§ Supplied material:
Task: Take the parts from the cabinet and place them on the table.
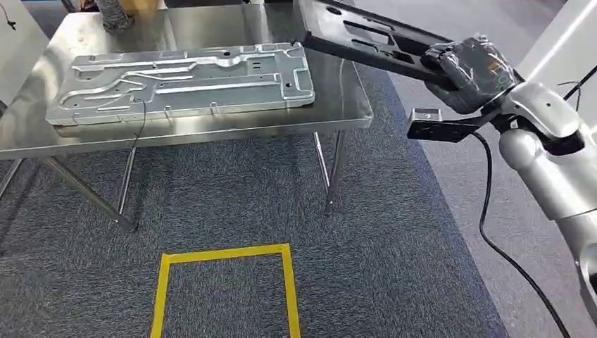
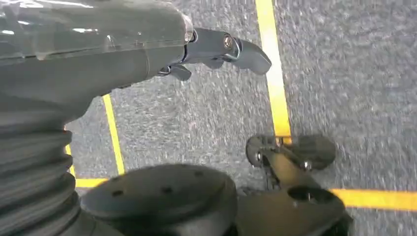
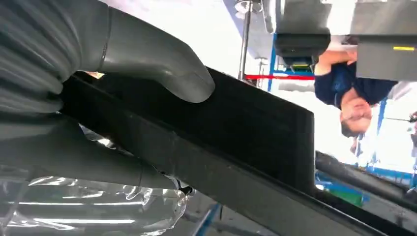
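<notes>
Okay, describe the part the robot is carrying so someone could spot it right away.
Start at the steel table, where a silver stamped plate lies flat. Over the table's right end, the right hand grips a black panel, held in the air. It is dark and slotted, unlike the shiny plate.

A bench (image 1: 211, 127) of brushed stainless steel, smooth and softly reflective, carries a stamped panel (image 1: 183, 81) of dull silver sheet metal with pressed ribs and holes. The right hand (image 1: 468, 67), wrapped in glossy clear plastic film over grey matt plastic, grips a long black part (image 1: 366, 35) that looks like matt plastic, finely textured along its edge. The left hand (image 2: 216, 49) is smooth grey plastic with a ribbed rubbery cover. The floor (image 1: 232, 204) is rough grey carpet marked with glossy yellow tape (image 1: 225, 253).
</notes>
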Robot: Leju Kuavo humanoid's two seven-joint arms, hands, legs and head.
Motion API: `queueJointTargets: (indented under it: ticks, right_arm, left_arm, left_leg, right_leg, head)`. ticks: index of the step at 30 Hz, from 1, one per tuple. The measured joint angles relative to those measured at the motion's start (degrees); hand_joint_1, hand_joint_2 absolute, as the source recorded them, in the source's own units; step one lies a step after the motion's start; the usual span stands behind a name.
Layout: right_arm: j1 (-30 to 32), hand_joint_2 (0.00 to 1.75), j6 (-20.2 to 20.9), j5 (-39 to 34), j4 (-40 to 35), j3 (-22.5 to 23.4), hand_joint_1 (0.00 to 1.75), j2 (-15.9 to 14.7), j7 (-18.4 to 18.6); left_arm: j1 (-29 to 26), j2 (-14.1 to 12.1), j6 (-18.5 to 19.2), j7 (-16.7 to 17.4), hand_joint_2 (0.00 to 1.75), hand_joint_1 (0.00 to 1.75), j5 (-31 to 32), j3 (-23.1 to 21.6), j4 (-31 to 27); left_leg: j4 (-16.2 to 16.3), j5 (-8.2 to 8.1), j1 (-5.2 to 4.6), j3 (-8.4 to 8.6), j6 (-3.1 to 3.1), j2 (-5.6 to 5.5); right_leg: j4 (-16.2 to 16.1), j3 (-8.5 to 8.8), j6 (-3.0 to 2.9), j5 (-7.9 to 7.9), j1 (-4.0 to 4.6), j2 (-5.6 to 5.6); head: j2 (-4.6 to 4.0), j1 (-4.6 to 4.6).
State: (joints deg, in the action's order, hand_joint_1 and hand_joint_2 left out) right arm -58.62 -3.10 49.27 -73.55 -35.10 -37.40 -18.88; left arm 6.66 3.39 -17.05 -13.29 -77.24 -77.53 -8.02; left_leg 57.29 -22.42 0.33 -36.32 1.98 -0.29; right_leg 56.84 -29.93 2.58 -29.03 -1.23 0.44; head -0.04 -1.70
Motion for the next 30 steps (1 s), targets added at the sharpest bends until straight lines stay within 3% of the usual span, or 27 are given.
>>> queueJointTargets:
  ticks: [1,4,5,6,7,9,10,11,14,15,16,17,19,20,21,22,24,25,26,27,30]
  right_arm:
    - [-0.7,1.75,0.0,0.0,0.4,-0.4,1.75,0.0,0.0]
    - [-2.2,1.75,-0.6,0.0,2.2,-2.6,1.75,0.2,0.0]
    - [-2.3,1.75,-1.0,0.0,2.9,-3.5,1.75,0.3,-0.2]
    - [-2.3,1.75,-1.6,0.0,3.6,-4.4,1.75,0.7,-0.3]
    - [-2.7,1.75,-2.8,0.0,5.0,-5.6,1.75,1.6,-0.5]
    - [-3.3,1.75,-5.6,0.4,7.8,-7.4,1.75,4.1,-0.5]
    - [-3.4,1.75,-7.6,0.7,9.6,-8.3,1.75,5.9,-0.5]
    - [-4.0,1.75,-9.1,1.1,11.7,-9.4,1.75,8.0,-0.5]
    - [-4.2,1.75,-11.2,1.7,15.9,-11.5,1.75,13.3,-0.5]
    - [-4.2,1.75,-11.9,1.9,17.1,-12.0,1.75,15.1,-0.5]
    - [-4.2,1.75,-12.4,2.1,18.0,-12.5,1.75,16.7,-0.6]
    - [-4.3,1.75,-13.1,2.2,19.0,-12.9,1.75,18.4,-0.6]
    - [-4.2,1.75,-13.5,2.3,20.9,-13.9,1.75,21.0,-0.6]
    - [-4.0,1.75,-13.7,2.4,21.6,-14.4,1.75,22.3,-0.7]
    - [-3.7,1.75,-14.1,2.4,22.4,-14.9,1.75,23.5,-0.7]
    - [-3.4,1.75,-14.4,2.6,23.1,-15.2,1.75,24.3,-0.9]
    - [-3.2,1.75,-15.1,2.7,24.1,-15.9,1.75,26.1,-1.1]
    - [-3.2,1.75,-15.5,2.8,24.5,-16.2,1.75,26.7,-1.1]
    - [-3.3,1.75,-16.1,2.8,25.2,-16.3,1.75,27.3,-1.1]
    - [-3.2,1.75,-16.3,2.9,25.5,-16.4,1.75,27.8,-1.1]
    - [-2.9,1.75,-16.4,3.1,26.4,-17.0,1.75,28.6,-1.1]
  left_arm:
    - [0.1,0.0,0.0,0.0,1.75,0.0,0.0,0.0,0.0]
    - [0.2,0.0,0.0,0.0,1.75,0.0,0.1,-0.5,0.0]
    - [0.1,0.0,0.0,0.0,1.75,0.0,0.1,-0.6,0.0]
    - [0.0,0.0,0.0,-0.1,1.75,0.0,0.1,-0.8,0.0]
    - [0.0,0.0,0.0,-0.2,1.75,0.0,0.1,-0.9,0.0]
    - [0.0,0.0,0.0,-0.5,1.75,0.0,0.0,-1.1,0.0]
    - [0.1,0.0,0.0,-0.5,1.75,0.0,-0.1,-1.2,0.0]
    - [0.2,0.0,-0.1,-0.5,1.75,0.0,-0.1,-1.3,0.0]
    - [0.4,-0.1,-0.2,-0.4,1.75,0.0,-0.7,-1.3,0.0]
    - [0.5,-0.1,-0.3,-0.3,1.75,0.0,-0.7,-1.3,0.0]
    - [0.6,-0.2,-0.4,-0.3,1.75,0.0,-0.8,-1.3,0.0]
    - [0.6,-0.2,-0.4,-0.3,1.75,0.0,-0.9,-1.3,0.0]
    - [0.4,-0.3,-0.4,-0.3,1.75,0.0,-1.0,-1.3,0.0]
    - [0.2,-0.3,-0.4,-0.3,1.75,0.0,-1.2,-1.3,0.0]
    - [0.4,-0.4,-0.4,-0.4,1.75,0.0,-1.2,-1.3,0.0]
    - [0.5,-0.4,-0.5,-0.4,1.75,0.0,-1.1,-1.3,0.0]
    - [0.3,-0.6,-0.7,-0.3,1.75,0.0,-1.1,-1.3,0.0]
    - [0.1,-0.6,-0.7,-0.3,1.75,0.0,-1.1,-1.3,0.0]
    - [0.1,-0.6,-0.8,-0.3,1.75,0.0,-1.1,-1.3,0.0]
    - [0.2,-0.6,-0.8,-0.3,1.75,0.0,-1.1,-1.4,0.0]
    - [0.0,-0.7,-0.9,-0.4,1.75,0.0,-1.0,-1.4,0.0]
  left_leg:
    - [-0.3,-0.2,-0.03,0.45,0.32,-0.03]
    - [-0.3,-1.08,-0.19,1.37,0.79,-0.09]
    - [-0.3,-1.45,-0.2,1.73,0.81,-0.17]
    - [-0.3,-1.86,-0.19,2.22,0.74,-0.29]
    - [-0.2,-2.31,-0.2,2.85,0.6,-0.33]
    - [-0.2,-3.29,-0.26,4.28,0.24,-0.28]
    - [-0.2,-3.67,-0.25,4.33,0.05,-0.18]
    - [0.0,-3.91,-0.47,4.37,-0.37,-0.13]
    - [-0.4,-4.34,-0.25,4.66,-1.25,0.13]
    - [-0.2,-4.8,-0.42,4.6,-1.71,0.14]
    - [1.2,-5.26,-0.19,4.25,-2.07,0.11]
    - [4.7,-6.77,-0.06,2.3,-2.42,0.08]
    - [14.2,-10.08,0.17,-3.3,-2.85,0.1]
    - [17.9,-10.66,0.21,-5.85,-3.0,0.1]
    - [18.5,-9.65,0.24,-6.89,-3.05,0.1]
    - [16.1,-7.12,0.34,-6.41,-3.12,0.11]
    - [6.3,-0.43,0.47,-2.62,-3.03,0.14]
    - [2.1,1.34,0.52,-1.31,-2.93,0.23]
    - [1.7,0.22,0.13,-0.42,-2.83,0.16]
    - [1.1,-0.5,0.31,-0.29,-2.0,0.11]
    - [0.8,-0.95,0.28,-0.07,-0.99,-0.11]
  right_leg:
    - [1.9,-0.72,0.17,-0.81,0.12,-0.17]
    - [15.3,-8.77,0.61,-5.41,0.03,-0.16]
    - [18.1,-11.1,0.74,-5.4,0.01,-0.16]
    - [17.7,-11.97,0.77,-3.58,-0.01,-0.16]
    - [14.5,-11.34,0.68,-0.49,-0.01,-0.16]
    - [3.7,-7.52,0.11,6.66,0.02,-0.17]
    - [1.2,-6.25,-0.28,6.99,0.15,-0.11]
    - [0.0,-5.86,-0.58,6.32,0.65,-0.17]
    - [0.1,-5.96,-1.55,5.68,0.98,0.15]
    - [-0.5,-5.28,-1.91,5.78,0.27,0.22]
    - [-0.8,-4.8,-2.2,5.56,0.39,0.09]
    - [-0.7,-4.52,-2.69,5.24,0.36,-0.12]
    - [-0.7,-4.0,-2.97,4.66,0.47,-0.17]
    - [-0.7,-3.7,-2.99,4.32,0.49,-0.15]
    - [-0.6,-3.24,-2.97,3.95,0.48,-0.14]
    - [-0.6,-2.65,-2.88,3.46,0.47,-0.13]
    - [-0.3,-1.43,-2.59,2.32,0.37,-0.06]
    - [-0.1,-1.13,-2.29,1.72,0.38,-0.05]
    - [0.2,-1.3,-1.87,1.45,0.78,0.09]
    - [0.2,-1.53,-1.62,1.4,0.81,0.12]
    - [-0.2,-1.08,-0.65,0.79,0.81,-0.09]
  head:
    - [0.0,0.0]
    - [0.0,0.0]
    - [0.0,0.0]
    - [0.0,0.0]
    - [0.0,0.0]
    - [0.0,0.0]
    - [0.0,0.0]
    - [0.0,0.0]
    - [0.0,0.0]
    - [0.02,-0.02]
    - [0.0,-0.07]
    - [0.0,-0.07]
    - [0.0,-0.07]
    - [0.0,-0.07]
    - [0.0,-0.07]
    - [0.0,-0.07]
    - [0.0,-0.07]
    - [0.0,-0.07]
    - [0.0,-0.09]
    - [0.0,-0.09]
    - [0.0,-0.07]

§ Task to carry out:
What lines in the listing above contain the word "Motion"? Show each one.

§ Solved exercise:
Motion API: `queueJointTargets: (indented under it: ticks, right_arm, left_arm, left_leg, right_leg, head)`. ticks: index of the step at 30 Hz, from 1, one per tuple. The measured joint angles relative to those measured at the motion's start (degrees); hand_joint_1, hand_joint_2 absolute, as the source recorded them, in the source's own units; step one lies a step after the motion's start; the usual span stands behind a name.
Motion for the next 30 steps (1 s), targets added at the sharpest bends until straight lines stay within 3% of the usual span, or 27 are given.

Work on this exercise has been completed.